Server Shenanigans

Not a lot of updates this week mostly because I’ve been pretty busy with work.

Right now I’m front-loading the setup hours for a test that requires five 2012r2 servers. I’ll be using some the Dell “PowerEdge” 1950 III servers I picked up from Dell for a series of tests I did for the State of Colorado in 2008.

The 1950s are a bit slow compared to more modern hardware around here (dual  Xeon E5405 CPUs and 16Gigs of ECC DDR2), but they’re still workhorses and I use them for a lot of testing… Most of the three-dozen of them I got for the above testing are still running the original 250G HDs they came with, and some have been running 24/7 since that testing.

The company website runs from one of these 1950s in fact.
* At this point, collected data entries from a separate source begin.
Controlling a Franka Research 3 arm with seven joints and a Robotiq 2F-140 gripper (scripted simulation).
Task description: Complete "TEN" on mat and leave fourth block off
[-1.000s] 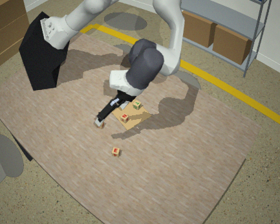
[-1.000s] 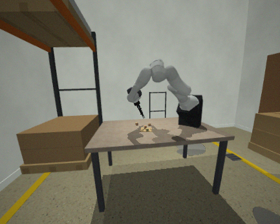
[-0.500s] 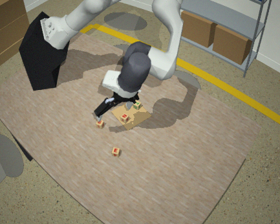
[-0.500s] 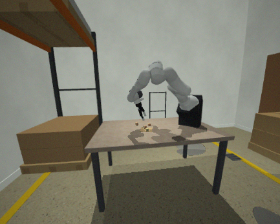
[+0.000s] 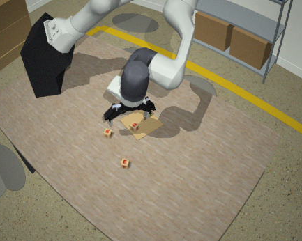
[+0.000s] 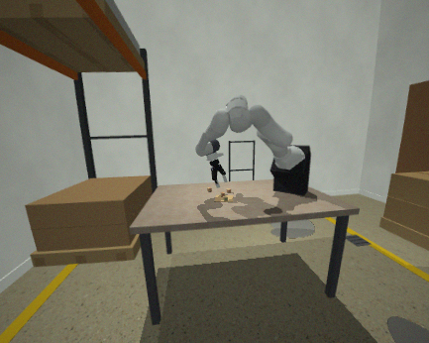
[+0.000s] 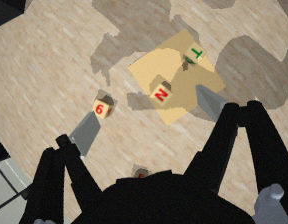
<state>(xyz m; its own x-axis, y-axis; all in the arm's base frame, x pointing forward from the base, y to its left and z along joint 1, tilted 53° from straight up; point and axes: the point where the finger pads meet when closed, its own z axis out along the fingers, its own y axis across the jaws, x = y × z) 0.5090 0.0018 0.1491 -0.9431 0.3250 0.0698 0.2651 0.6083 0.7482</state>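
Note:
A tan mat lies on the table. A block with a red N sits on it. In the wrist view a block with a green T sits at the mat's far edge; the top view hides it behind the wrist. A block with a red E lies off the mat, toward the table's front. Another block with a red mark like a 6 lies off the mat to its left. My gripper is open and empty, hanging above the mat's near-left edge.
The wooden table carries the black robot base at its back corner. Shelves with cardboard boxes stand beyond the yellow floor line. A large box stands beside the table.

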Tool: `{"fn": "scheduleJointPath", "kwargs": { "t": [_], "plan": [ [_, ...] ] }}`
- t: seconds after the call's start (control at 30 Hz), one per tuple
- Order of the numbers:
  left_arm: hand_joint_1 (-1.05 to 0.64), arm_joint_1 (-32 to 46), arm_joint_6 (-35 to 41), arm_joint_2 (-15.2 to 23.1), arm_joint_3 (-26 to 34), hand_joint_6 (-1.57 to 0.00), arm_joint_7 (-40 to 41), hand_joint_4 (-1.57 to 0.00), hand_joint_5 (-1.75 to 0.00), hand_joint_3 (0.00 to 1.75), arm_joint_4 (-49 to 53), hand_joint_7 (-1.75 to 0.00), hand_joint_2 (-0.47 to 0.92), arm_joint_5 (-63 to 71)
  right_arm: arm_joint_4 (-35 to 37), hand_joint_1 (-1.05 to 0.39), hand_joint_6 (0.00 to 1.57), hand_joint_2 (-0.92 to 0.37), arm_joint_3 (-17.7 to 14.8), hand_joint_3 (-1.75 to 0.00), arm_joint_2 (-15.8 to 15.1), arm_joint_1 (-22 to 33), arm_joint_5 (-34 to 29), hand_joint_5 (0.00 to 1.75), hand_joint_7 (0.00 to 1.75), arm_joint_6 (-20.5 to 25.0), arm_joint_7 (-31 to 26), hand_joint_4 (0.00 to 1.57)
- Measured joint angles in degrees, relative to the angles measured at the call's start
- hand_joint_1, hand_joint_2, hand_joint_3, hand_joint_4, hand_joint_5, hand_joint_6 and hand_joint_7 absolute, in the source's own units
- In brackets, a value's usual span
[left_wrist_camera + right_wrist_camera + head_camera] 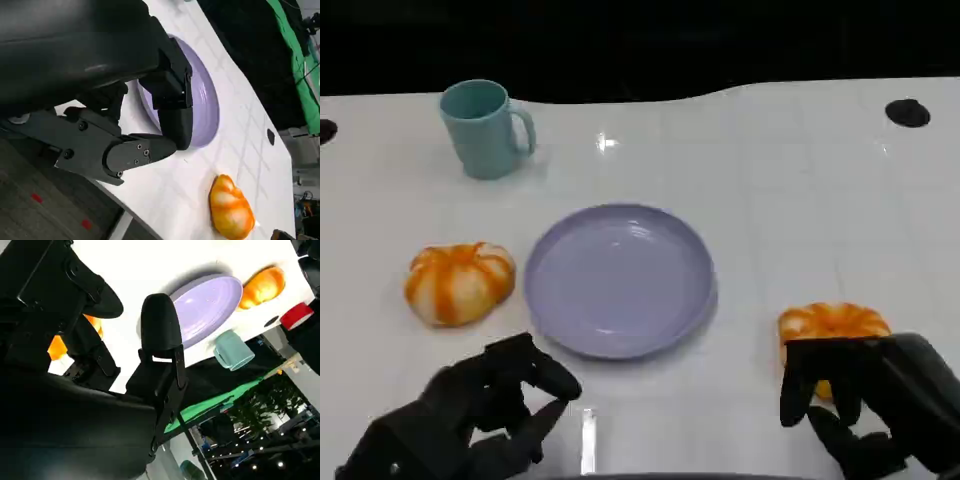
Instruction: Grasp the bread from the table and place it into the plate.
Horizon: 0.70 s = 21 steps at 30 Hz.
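Two orange-and-white breads lie on the white table. The left bread (460,283) (262,285) sits free beside the lavender plate (620,280) (205,100) (210,305). The right bread (833,322) (231,207) (57,347) lies to the right of the plate, its near side covered by my right hand (865,395), whose fingers (159,325) hang spread over it; no firm grip shows. My left hand (480,410) hovers near the table's front edge, below the left bread and the plate, fingers (150,150) loosely bent and holding nothing. The plate has nothing on it.
A teal mug (485,128) (232,350) stands at the back left. Black round holes (907,113) mark the table's far right and far left. The table's front edge runs just under both hands. A green cloth (295,60) lies beyond the table.
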Motion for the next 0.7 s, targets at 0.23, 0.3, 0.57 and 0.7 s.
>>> {"fn": "scheduleJointPath", "kwargs": {
  "t": [0.23,0.3,0.57,0.7],
  "plan": [
    [-0.31,0.0,0.0,0.0,0.0,-0.64,0.0,-0.73,-1.75,0.6,0.0,-1.28,0.84,0.0,0.0,0.11,0.94,-0.11,0.0,-1.49,0.0,0.0,0.0,1.74,1.34,-0.1,0.0,1.01],
    [-0.31,0.0,-0.1,0.0,0.0,-0.64,0.0,-0.73,-1.75,0.6,0.0,-1.28,0.84,0.0,0.0,0.11,0.94,-0.11,0.0,-1.5,0.0,0.0,-0.1,1.74,1.34,-0.1,0.0,1.01],
    [-0.32,0.0,-0.1,0.1,0.1,-0.64,0.0,-0.74,-1.75,0.62,0.0,-1.28,0.83,0.0,0.1,0.1,0.93,-0.12,0.0,-1.5,0.0,0.0,0.0,1.74,1.35,-0.2,0.0,1.0],
    [-0.32,0.0,-0.1,0.1,0.1,-0.64,0.0,-0.74,-1.75,0.62,0.0,-1.28,0.83,0.0,0.1,0.1,0.93,-0.11,0.0,-1.5,0.0,0.0,0.0,1.75,1.36,-0.2,0.0,1.0]
  ]
}}
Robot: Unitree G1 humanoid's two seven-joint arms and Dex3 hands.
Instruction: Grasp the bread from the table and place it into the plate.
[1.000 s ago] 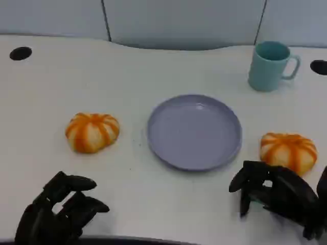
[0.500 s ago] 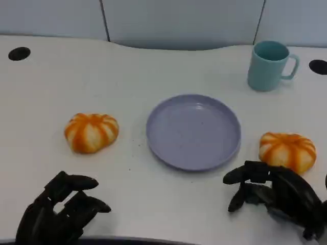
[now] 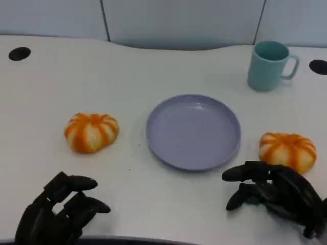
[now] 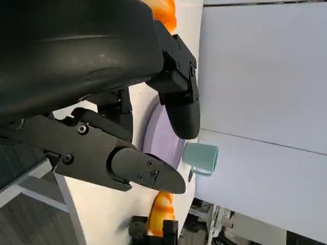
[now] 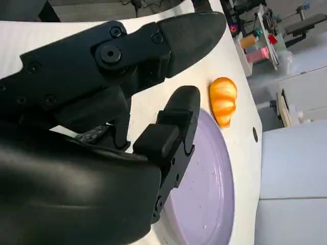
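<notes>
Two breads lie on the table: one left of the plate, one right, just beyond the right hand, whose spread, empty fingers have reached slightly further plateward. Left hand unchanged, spread, empty. Left wrist view adds the mug beyond the plate. Breads are round; no long axis discernible.

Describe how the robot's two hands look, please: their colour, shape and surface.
Both the left hand and the right hand are black all over, with many jointed fingers. In the wrist views each has a smooth, rounded, slightly glossy shell behind the fingers, blocky finger segments joined by small round screws, and rounded matte fingertips. No cables or markings are visible.
</notes>
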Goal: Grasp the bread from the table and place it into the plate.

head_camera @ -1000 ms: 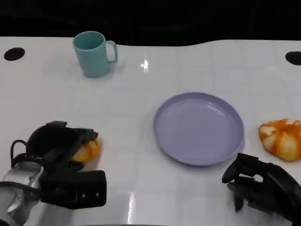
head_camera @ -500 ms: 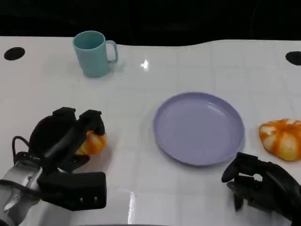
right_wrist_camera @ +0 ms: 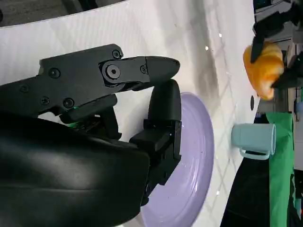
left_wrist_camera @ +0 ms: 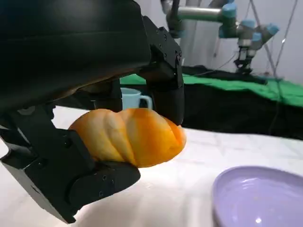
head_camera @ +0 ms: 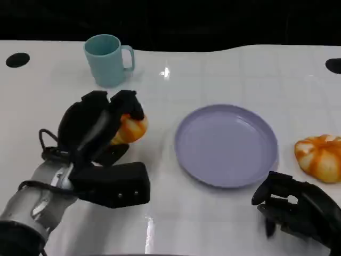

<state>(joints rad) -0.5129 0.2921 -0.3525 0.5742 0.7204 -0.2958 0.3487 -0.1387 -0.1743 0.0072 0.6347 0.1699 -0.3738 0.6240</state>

The test in question is another “Marketing Test” where I will be doing 3rd party comparisons between products to generate pretty graphs that the client can use to sell their software. And being as none of the data of interest actually involves server performance — 1950s. 🙂

I’ve done a lot of these over the years; the first one was for “NetZero” back in 2006 or so, where I had several ten-machine banks of Dell desktops running scripted browser instances clocking the load times of a series of 20 web pages over various dialup providers… That was a crazy number of phone lines, and the modem cacophony on the redial phase was epic.

These comparison tests are easy to do mechanically, but the report process is always a bear… The client wants a report that says THREE MILLION PERCENT BETTER THAN BRAND X! — of course, but that’s rarely the case. And because I’m an engineer and facts don’t care about feelings, my reports are rarely good sales fodder.

Which is why these days I design the test, execute, and gather data — and the QA Director creates the word salad that makes the client happy and yet sticks to the findings. Which works better for everyone involved.